You are asked to filter the data below and copy every line holding "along".

→ STORED DATA:

[Start of section]

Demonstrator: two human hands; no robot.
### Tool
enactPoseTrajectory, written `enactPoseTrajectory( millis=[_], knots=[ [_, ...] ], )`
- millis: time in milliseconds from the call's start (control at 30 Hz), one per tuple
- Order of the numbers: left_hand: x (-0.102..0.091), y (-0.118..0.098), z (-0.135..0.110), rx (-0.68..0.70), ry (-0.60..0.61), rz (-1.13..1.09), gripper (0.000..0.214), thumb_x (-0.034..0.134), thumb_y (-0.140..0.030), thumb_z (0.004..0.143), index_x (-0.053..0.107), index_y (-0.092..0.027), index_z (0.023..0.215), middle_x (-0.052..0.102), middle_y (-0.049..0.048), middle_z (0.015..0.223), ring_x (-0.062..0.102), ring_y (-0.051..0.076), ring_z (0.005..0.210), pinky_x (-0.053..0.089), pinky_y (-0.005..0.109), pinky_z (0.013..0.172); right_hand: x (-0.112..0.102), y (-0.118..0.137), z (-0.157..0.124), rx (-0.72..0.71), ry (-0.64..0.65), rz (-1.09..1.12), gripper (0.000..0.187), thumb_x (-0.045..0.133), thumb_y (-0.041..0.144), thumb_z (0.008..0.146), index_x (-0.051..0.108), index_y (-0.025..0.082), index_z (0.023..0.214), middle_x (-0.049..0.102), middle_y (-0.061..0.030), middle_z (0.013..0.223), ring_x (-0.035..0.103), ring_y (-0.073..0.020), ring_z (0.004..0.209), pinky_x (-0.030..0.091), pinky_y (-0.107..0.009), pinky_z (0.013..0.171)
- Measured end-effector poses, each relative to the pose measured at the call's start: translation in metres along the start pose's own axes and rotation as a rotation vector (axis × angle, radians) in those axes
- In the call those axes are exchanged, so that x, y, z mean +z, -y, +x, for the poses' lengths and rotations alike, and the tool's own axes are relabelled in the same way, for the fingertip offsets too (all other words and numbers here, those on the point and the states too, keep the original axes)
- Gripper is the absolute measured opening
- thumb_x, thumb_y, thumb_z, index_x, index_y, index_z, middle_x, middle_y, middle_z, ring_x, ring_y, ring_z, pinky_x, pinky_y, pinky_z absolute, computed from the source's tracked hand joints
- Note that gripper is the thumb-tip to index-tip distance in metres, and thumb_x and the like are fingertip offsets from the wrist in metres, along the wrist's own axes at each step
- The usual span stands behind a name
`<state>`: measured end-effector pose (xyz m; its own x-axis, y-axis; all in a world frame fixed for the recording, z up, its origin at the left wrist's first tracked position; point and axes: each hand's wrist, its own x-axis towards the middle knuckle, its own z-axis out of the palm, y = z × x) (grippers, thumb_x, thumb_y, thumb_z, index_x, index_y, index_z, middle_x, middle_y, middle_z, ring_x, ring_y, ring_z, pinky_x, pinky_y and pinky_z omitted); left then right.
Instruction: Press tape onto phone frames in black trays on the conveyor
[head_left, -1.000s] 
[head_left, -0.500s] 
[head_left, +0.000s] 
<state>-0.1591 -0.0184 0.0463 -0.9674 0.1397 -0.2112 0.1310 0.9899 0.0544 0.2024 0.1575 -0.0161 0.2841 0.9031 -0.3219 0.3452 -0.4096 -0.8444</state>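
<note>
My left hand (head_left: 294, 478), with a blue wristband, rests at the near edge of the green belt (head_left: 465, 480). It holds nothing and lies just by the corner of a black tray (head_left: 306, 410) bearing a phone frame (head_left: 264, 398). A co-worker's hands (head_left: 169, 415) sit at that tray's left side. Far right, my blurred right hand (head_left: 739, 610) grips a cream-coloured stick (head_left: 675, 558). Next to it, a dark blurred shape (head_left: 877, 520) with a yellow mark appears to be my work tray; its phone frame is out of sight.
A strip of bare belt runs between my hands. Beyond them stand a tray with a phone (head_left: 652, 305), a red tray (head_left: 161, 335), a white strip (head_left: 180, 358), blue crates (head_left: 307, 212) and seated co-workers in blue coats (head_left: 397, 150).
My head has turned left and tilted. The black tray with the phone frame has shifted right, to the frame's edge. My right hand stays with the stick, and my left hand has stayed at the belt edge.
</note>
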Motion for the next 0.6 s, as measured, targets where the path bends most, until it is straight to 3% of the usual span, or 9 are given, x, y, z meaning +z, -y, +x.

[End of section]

→ TASK SOLUTION:
- Measured end-effector poses, each relative to the pose measured at the call's start: translation in metres along the start pose's own axes and rotation as a rotation vector (axis × angle, radians) in those axes
- Note that gripper is the thumb-tip to index-tip distance in metres, and thumb_x and the like are fingertip offsets from the wrist in metres, along the wrist's own axes at each step

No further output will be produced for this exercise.